The Jonathan Club, an exclusive private club accused of discriminating against women, has agreed to serve women who wish to dine in the formerly all-male sanctum of the club's bar and grill, attorneys told a Los Angeles federal judge Monday.
"Despite the fact there has been a tradition which preserves those facilities for men, if a woman walked in and requested service, she would be served, no questions asked," attorney John R. Shiner said.
The policy announcement threw into doubt the club's federal lawsuit challenging a 1987 Los Angeles ordinance barring bias against women members of private clubs, raising questions about whether the club is violating the ordinance.
City officials--who sued the club under the ordinance in Los Angeles Superior Court last year, claiming it continues to discriminate against women--said the club's continuing "tradition" against women in the second-floor bar and grill has effectively discouraged their use of the facility.
"The Jonathan Club admits that, by tradition, women are not allowed in this area, and they defend vigorously their right to have that tradition," Assistant City Atty. Annette Keller said.
With the new policy, she said, "they merely say if a woman ever does insist on being served, she will be."
The 3,000-member downtown club, a place where important business transactions are often conducted over cocktails or lunch, has asked U.S. District Judge Jesse V. Curtis to declare the city's ordinance unconstitutional.

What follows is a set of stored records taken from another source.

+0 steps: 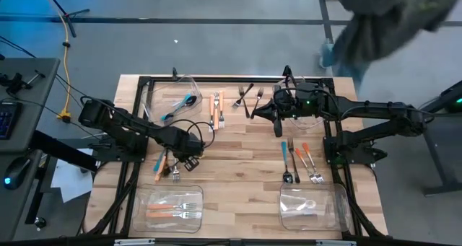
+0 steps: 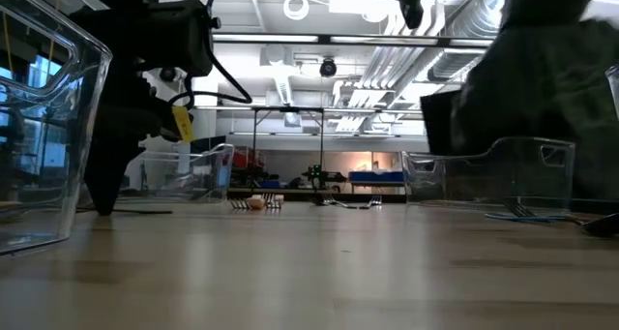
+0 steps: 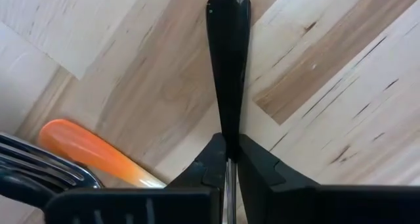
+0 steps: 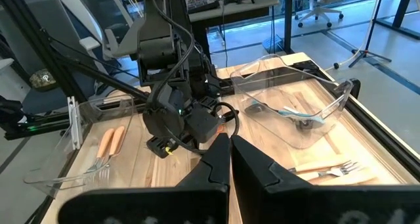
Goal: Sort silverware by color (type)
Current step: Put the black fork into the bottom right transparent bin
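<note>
Left pincer is down on the worktop at left centre, fingers closed on the thin neck of a black utensil, whose handle lies flat on the wood. An orange handle lies just beside it. Judgement: lift straight up, slowly, so the narrow neck does not swivel in the grip, and clear the orange piece before travelling to the bin chosen for black ware. Two black forks lie at the far edge. Right pincer waits raised over centre-right, fingers together, empty.
</note>
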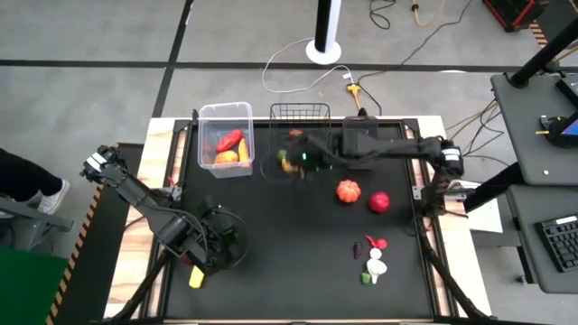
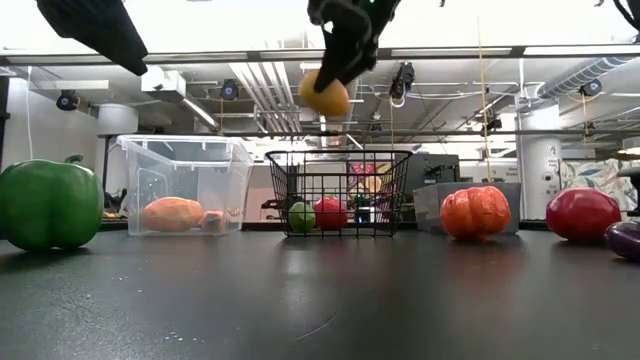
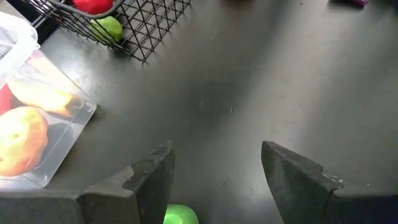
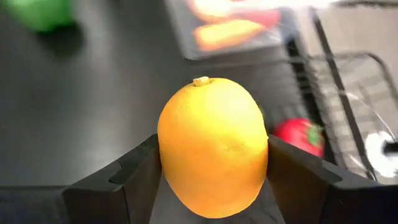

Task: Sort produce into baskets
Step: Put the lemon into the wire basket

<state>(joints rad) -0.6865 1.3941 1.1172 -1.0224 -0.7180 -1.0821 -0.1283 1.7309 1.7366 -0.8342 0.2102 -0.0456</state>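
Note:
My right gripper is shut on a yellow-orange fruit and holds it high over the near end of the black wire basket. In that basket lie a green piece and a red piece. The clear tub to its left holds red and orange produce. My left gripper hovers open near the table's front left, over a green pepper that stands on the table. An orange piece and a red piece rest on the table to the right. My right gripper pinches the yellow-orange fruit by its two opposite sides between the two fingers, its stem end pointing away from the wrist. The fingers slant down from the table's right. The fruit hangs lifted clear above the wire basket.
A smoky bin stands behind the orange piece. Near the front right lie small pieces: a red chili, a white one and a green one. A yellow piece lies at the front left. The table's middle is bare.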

Though the U.S. Supreme Court recently upheld a similar New York ordinance against challenges by several nationwide men's organizations, the high court's ruling left--for certain "distinctly private" clubs, including the Jonathan--the right of private association under the First Amendment, Shiner said.
"One of the reasons we're here is the club feels very strongly about its ability to maintain traditions," the attorney said. "So long as the membership, which is made up of men and women, agree to these traditions, it's not for the city or any other government agency to step in and say that's wrong."
In light of the club's announcement that it will serve women in the bar and grill, however, Curtis said it may be improper for a federal judge to rule on the constitutionality of the ordinance as applied to the club.
Rather, it might be preferable to first allow a state judge, in proceedings now under way in Superior Court, to first determine whether the club is still in violation of the ordinance, the judge said.
Unless that happens, he said, "you don't have a federal question."
"We don't have a rule that is discriminatory to the dimension that it reaches a constitutional challenge, in my opinion," the judge said.
Let Matter Rest
Curtis indicated that he would not rule immediately but said that he was inclined to let the matter rest until the state court has ruled.
However, city officials have urged the federal court to dismiss the club's constitutional challenge outright, arguing that constitutional issues can be weighed by a state judge as well.